▸ **Required action**
Please retype the listing below exactly, from its opening line through the line where "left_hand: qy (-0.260" appears.

▸ **Supplied material**
◆ ◆ ◆
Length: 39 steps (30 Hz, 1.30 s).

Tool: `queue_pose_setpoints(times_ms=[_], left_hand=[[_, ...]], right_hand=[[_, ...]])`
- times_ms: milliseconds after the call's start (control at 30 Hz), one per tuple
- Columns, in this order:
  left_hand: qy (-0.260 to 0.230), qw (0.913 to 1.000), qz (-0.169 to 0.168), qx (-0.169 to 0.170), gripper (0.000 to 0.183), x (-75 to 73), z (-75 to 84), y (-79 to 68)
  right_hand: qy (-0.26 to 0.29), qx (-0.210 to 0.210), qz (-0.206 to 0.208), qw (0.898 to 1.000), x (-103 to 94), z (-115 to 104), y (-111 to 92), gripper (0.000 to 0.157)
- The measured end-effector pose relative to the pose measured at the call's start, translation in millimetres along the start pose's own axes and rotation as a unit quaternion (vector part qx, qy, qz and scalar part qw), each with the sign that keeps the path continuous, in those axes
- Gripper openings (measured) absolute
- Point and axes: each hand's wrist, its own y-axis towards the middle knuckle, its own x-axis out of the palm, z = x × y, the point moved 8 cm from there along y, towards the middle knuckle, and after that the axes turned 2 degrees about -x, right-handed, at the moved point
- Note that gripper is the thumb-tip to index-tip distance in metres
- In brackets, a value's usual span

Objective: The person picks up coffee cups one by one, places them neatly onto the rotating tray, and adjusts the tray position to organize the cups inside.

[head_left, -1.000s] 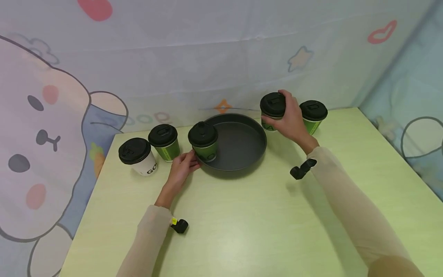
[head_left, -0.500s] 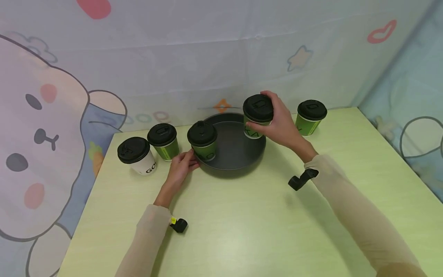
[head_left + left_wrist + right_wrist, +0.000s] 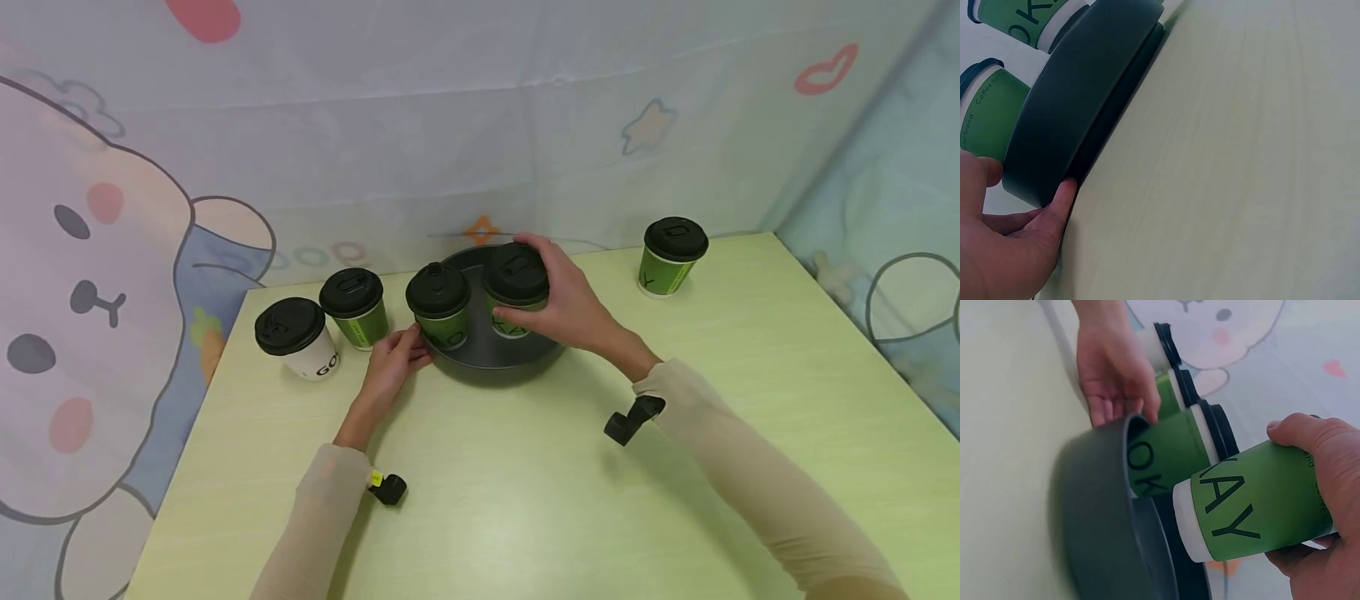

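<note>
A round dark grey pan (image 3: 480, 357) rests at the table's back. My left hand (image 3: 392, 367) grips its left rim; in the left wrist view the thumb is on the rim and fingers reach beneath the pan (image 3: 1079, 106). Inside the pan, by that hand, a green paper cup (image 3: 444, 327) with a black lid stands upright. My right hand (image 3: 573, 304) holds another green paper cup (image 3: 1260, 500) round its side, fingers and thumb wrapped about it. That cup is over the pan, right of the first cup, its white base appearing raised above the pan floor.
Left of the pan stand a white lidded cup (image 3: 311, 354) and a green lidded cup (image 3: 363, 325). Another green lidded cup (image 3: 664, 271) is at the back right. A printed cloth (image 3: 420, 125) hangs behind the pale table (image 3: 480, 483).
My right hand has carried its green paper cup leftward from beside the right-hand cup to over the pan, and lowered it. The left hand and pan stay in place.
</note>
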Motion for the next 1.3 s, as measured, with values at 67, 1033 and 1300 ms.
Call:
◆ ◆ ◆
▸ **Solution to this task**
Length: 39 steps (30 Hz, 1.30 s).

Tool: `queue_pose_setpoints(times_ms=[_], left_hand=[[_, ...]], right_hand=[[_, ...]])`
- times_ms: milliseconds after the call's start (control at 30 Hz), one per tuple
- Columns, in this order:
  left_hand: qy (-0.260 to 0.230), qw (0.913 to 1.000), qz (-0.169 to 0.168), qx (-0.169 to 0.170), gripper (0.000 to 0.183), x (-75 to 73), z (-75 to 84), y (-79 to 68)

Work on this exercise is complete.